Diese Terrassen ermöglichen den Anbau von Zuckerrohr, Wein, Bananen, Gemüse und weiteren Kulturpflanzen. Durch ihre gestufte Struktur wird Regenwasser besser gehalten und kontrolliert verteilt, häufig in Verbindung mit dem Levada-System. So entstand ein fein abgestimmtes Zusammenspiel aus Wasserführung, Bodenbearbeitung und Ertragssicherung.
Die Terrassenfelder sind nicht nur landwirtschaftliche Nutzflächen, sondern auch Ausdruck traditioneller Lebensweisen. Sie zeugen von Anpassungsfähigkeit, Ausdauer und dem engen Verhältnis der Menschen zur Natur.

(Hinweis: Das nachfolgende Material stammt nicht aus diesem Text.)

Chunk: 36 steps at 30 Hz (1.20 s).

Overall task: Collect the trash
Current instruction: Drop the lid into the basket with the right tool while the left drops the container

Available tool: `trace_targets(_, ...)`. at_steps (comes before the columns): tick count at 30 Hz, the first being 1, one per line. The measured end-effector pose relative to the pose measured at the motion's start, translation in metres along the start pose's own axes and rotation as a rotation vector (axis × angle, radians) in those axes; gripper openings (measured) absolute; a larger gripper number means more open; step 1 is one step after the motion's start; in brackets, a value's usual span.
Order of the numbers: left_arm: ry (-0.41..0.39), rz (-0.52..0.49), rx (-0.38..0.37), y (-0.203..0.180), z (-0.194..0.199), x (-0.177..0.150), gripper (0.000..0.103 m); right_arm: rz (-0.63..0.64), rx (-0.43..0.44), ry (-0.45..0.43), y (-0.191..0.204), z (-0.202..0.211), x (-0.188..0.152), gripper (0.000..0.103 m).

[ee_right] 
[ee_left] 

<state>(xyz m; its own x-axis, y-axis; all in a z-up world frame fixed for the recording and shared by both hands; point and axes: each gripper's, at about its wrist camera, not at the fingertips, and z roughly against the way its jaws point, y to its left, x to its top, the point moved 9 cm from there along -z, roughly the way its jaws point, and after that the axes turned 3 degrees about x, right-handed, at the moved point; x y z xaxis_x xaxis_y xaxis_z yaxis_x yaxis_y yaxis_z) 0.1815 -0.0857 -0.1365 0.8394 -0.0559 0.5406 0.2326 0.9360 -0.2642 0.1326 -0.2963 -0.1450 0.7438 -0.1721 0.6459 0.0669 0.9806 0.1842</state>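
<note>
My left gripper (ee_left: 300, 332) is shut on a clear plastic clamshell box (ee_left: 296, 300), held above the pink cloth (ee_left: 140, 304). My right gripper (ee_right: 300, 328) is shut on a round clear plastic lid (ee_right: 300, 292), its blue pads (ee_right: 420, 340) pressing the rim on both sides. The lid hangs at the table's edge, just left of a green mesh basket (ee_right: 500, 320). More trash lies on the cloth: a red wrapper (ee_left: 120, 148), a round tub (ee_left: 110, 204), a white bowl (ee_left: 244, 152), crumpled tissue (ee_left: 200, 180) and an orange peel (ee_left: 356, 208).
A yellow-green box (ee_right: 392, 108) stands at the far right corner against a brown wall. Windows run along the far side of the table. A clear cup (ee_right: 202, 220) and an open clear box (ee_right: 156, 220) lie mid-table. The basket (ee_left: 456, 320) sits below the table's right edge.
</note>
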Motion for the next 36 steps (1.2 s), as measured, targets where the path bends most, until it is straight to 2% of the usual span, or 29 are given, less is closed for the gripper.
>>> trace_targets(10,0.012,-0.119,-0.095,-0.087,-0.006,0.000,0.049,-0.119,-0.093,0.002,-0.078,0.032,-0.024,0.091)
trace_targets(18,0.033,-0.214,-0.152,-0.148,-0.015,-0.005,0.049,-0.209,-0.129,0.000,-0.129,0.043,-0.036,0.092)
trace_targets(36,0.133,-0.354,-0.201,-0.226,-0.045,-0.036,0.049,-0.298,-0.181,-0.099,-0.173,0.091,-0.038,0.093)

Bis heute werden viele Terrassen bewirtschaftet und gepflegt, während andere allmählich von der Vegetation zurückerobert werden. Für Besucher sind sie ein sichtbares Zeichen der kulturellen Identität Madeiras und ein Beispiel dafür, wie menschliche Arbeit und natürliche Gegebenheiten über Generationen hinweg in Einklang gebracht wurden.